### [Information supplied]
┌────────
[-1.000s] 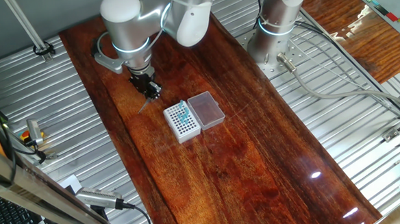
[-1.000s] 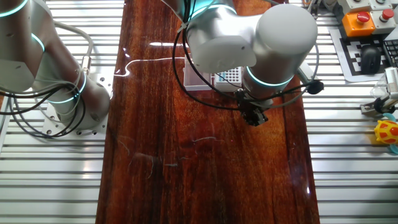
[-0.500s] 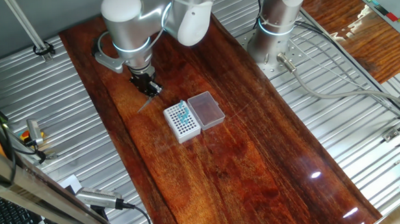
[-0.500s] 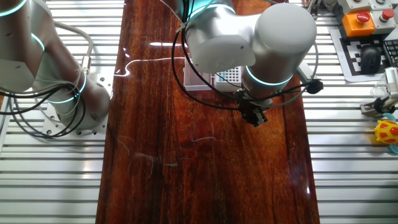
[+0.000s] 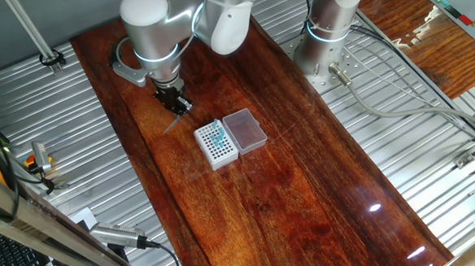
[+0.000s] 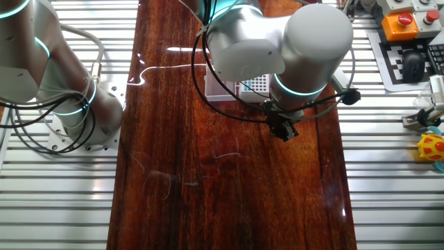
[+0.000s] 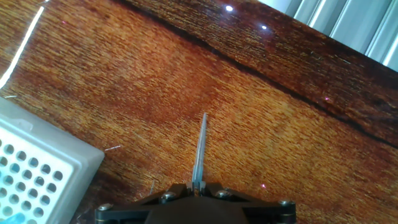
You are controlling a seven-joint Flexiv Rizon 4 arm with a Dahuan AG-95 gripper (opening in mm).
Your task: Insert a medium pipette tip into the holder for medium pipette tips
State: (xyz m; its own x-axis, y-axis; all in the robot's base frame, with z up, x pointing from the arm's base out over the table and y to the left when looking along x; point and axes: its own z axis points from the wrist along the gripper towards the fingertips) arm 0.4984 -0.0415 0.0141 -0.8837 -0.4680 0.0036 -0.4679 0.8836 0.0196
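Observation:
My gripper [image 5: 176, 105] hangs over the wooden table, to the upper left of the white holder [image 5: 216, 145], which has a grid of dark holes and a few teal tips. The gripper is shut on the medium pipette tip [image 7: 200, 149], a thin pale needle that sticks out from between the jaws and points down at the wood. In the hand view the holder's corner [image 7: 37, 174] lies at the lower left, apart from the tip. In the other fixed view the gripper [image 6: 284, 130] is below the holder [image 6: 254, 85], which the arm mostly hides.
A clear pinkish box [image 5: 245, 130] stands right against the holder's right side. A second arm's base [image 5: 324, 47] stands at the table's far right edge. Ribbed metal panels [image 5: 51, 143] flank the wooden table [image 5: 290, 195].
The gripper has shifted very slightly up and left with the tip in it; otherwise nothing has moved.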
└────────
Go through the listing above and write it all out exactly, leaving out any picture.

[-1.000s] 
[-1.000s] 
[-0.500s] 
[-0.500s] 
[+0.000s] 
[+0.000s] 
[+0.000s] 
You are controlling a seven-joint Flexiv Rizon 4 arm with a Dahuan AG-95 gripper (opening in mm).
Your task: Insert a medium pipette tip into the holder for medium pipette tips
State: (xyz m; its own x-axis, y-axis; all in the robot's base frame, with z up, x pointing from the arm's base out over the table and y to the left when looking along x; point and axes: its own z axis points from the wrist along the gripper towards the fingertips) arm 0.4984 -0.0415 0.0141 -0.8837 -0.4680 0.0036 -0.4679 0.8836 0.0196
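Observation:
My gripper [image 5: 176, 105] hangs over the wooden table, to the upper left of the white holder [image 5: 216, 145], which has a grid of dark holes and a few teal tips. The gripper is shut on the medium pipette tip [image 7: 200, 149], a thin pale needle that sticks out from between the jaws and points down at the wood. In the hand view the holder's corner [image 7: 37, 174] lies at the lower left, apart from the tip. In the other fixed view the gripper [image 6: 284, 130] is below the holder [image 6: 254, 85], which the arm mostly hides.
A clear pinkish box [image 5: 245, 130] stands right against the holder's right side. A second arm's base [image 5: 324, 47] stands at the table's far right edge. Ribbed metal panels [image 5: 51, 143] flank the wooden table [image 5: 290, 195].
The gripper has shifted very slightly up and left with the tip in it; otherwise nothing has moved.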

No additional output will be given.